The initiative aims to facilitate the work of some 35,000 informal collectors of paper and cardboard. If this pilot effort is successful, separating out this waste will be required of the capital's three million inhabitants.
|
|
|
|
PERU: El Niño Is Melting Glaciers
|
|
LIMA - The climatic phenomenon known as El Niño, which causes heavy rainfall and flooding along South America's Pacific coast, is accelerating the melting of glaciers in the Andes Mountains, say experts.
In the last 30 years, the Andean glaciers have lost more than 12 billion cubic meters of ice, according to studies conducted by the Andean Institute of Glaciology and Geo-Environment.
The melting threatens the future supplies of freshwater in the Andean valleys and sierras of Bolivia, Ecuador and Peru, and on their ocean coasts, as the rivers are fed by the run-off from the mountains.
The warm ocean current that triggers El Niño has already begun to have an impact on the weather in this cycle, though is much more moderate than in its last appearance, in 1998.
|
|
|
|
EL SALVADOR: Closure of Enormous Dump
|
|
SAN SALVADOR - The Mariona dump, which from 1991 to 1999 received approximately 3.5 million tons of domestic and industrial waste, will be transformed into a recreation park under strict environmental standards.
A consortium made up of 10 city councils and a Canadian company is promoting the three-million-dollar project.
The garbage at the huge dump, located 18 km north of the capital, has already been covered by a layer of clay, rocks and soil.
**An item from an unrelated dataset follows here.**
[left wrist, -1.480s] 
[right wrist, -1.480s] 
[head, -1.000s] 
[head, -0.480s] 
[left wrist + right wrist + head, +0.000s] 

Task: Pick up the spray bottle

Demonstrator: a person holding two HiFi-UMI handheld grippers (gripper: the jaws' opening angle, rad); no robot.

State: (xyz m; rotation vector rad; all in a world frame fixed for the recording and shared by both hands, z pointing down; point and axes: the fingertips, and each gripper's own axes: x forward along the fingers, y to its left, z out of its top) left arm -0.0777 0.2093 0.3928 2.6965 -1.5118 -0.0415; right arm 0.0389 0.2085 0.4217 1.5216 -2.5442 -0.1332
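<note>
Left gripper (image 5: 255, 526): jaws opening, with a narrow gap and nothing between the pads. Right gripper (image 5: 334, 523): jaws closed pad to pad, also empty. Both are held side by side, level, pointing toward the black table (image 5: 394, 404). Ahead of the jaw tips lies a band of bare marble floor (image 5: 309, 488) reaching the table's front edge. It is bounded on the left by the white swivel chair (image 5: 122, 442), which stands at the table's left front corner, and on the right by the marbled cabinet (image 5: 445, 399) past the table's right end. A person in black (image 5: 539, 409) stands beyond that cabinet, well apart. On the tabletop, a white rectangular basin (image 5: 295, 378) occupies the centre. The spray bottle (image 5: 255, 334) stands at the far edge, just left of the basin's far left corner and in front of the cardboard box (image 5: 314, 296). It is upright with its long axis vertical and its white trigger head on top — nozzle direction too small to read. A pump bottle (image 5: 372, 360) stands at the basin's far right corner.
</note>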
The next step will be to install pipes to filter rainwater and the liquid from the decomposition of the waste.
The 100 people who subsisted by scavenging at the dump under appalling conditions today work for the cities involved in the park effort.
|
|
|
|
HONDURAS: Marine Park Needs Funds
|
|
TEGUCIGALPA - The Honduran government plans to launch an international fundraising campaign to create a marine park around the paradise-like islands of Bahía, in the Caribbean, which form part of the world's second largest coral reef, after the Australian Great Barrier Reef.
Although the islands, 350 km north of Tegucigalpa, could bring in important tourism revenues, "it is essential to seek a balance that protects the marine resources," says Thierry de Pierrefeu, Minister of Tourism.
The government hopes to begin an environmental education plan for the Hondurans living on the islands among the sea treasures. The government of Spain and the Inter-American Development Bank have pledged to support the initiative for three years beginning in 2003.
MANAGUA - An Internet site dedicated to the birds of Nicaragua will soon provide information on the 644 native species and promote the "Adopt-A-Bird" program, the initiative of a group of biologists and ecologists.
The independently run Cocibolca Foundation is backing this project coordinated by four experts in biology, ornithology and ecology.
The Adopt-A-Bird program aims to finance the illustrations of a field guide for all of the species native to Nicaragua. For 20 dollars, the adoptive "parents" cover the cost of illustration and receive a high-quality copy of it.